La Conciergerie north east corner

At the same period of time Maximilien Robespierre was becoming even more powerful and he became a dominant force for the committee, which then led to the Reign of Terror, where enemies of the Republic of France were actively pursued and ruthlessly eliminated.

During the years 1793 and the early part of 1794 there were over two thousand people that came before the prosecutor for execution and unfortunately, even suspects that had not even been to trial were kept with common-law prisoners.

Whilst the Reign of Terror was continuing, there were many that did not like the ideas of Maximilien Robespierre, especially when he wanted the French religion changed, which was based on the thoughts of Jean-Jacques Rousseau.
La Conciergerie plaques

La Conciergerie historical bell tower
Just like Marie-Antoinette was arrested, put in the prison at the Conciergie and then taken to the Place de la Concorde where she was beheaded in the October of 1793, Robespierre was also sent to the guillotine, but this was not until the July of 1794 and there were tens of people being guillotined every day during this year.

However, after his demise, the tribunal was dissolved and the Reign of Terror came to an end, but La Conciergerie was still used as a prison, although this was for more high value prisoners such as Napoleon III.

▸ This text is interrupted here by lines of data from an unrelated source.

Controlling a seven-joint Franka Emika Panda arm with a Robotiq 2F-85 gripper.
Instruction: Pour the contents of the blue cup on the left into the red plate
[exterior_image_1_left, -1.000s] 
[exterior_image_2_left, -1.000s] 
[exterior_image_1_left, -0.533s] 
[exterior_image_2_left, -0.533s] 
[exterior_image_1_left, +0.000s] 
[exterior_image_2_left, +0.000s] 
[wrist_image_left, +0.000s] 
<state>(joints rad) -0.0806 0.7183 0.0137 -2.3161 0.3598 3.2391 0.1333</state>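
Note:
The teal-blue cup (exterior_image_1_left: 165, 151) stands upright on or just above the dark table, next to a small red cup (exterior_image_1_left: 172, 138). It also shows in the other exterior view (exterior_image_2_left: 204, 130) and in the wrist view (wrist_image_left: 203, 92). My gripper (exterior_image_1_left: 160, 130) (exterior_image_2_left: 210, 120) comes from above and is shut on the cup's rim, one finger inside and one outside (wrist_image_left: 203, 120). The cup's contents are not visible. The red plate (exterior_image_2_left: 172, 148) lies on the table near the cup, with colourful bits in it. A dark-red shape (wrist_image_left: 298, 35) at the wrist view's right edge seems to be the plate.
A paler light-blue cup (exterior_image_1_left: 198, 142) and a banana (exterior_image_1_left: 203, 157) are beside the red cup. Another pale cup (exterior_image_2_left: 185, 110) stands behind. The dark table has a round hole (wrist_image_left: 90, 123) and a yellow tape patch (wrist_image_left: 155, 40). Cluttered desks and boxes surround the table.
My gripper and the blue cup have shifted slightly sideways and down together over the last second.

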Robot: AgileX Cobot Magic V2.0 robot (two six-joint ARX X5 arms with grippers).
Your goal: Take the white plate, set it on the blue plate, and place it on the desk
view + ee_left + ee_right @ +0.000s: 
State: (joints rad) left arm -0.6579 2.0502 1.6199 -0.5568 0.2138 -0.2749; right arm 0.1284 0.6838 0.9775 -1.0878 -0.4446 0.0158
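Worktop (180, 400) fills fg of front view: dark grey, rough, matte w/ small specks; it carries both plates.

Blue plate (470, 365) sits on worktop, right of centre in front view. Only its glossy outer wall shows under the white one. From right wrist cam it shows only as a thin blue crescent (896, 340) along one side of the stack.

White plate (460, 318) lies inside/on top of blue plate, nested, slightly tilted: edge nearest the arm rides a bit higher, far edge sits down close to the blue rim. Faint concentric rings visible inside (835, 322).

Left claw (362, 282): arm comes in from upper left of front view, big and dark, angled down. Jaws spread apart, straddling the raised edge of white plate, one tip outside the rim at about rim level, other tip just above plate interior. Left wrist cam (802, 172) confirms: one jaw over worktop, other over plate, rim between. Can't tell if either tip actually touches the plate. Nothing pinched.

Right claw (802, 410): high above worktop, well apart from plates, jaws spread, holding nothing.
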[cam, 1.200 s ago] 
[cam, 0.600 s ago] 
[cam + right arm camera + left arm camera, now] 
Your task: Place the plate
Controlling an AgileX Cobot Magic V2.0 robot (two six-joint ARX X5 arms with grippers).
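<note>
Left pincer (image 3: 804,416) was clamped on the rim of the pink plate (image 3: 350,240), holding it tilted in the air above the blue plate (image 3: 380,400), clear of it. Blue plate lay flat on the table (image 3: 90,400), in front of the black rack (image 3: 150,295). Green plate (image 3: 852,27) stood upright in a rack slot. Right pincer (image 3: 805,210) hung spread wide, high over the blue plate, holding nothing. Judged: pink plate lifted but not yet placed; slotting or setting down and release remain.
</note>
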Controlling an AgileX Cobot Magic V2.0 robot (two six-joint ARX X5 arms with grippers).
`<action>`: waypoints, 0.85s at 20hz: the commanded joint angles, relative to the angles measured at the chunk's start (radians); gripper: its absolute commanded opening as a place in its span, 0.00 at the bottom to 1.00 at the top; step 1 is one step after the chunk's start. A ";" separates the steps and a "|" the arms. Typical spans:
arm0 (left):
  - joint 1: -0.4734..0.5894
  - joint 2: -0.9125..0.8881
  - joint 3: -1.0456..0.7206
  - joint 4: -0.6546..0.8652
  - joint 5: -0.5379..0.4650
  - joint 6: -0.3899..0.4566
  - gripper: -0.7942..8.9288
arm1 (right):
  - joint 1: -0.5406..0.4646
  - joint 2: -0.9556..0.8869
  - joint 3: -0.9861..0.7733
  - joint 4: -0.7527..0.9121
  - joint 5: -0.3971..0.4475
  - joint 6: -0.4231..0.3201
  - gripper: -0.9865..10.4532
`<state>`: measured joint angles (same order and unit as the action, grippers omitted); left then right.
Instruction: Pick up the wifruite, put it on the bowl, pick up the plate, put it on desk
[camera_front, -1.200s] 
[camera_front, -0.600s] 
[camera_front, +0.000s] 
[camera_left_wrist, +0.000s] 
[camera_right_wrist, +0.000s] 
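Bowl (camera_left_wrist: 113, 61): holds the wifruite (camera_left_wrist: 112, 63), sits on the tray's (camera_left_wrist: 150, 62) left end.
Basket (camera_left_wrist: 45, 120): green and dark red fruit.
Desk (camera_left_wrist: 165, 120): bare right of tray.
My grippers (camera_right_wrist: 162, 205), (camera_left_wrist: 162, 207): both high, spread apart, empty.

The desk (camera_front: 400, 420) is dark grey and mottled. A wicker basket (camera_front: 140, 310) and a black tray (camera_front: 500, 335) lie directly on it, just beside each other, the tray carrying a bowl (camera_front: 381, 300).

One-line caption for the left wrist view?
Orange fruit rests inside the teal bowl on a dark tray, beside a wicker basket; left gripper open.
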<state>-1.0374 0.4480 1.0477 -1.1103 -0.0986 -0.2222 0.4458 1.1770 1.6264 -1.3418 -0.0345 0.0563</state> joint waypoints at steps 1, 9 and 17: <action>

But in the mid 19th century it underwent some alterations and the cell of Marie-Antionette was converted into a sort of chapel, which is a part of this monument in Paris that you can visit today.
La Conciergerie roof line
Eventually the Conciergerie was stopped in the early 1900s and then opened to the general public, however, there are still only certain sections of La Conciergerie that you can visit, as the remainder have either been destroyed, or are still being used by the Paris judicial system.

And yet, this has still become a very popular tourist attractions in Paris, especially if you like the idea of the history of Paris, the French revolution or seeing something completely different, then La Conciergerie on the Ile de la Cite in Paris is a must see whilst you are on holiday in the Ile de France region.